Instructions to follow
Word for word, restate the lines from the one holding "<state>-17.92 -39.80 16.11" through the end of the data below, including both endpoints and nothing more.

Supplied material: Begin

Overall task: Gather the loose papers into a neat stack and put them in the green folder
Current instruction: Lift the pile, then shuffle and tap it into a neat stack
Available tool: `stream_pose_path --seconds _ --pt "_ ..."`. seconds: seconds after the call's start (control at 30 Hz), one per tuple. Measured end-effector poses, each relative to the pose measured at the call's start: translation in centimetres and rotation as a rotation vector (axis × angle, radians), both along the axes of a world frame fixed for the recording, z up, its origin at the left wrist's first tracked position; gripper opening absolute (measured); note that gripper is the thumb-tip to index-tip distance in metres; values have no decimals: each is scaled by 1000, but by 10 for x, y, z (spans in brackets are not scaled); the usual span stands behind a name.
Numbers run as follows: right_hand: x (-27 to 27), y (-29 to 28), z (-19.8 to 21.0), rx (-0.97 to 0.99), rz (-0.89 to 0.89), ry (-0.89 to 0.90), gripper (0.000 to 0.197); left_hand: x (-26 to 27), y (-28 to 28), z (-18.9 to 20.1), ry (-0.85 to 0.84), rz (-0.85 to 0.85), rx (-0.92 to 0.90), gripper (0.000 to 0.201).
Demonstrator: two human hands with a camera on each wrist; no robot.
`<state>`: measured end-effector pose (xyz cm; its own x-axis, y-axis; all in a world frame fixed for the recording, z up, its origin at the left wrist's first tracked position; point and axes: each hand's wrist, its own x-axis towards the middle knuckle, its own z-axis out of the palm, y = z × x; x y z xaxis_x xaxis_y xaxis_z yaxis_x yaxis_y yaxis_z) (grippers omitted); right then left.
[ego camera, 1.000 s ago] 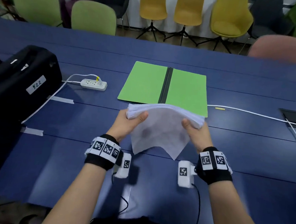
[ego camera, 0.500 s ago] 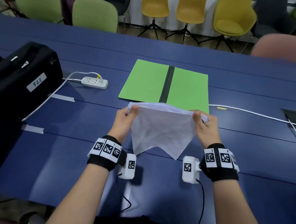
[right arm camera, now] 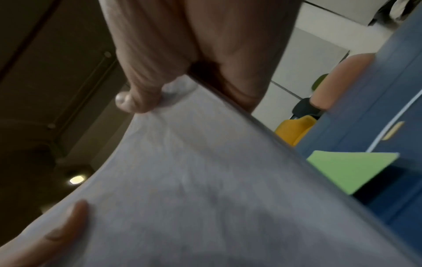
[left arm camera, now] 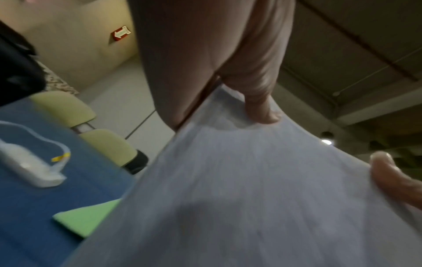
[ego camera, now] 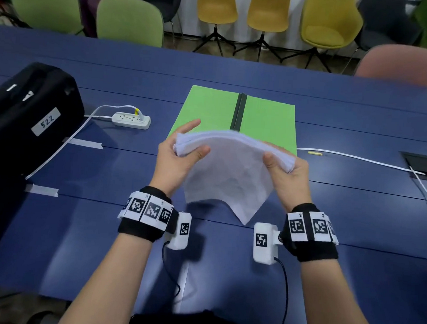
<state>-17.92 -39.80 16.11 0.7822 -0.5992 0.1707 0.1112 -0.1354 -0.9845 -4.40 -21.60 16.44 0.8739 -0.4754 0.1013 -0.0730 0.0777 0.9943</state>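
Above the blue table (ego camera: 329, 220) we hold the paper stack (ego camera: 228, 173) w/ both hands: left hand (ego camera: 176, 159) pinches its left end, thumb on top; right hand (ego camera: 288, 178) grips the right end. Stack sags mid-air, just in front of the open green folder (ego camera: 268, 122).

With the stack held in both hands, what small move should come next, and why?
Probably carry the papers forward and lower them onto one half of the open folder. Both the left hand and right hand grip the stack's ends above the table, and the folder lies open just beyond.
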Motion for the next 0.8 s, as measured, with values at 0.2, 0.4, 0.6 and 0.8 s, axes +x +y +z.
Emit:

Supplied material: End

Task solution
<state>-17.92 -39.80 16.11 0.7822 -0.5992 0.1707 0.1112 -0.1354 -0.9845 -4.40 -21.60 16.44 0.8739 -0.4754 0.1013 -0.0730 0.0777 0.9943</state>
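Above the blue table (ego camera: 329, 220) we hold the paper stack (ego camera: 228, 173) w/ both hands: left hand (ego camera: 176, 159) pinches its left end, thumb on top; right hand (ego camera: 288, 178) grips the right end. Stack sags mid-air, just in front of the open green folder (ego camera: 268, 122).

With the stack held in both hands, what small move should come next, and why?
Probably carry the papers forward and lower them onto one half of the open folder. Both the left hand and right hand grip the stack's ends above the table, and the folder lies open just beyond.
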Motion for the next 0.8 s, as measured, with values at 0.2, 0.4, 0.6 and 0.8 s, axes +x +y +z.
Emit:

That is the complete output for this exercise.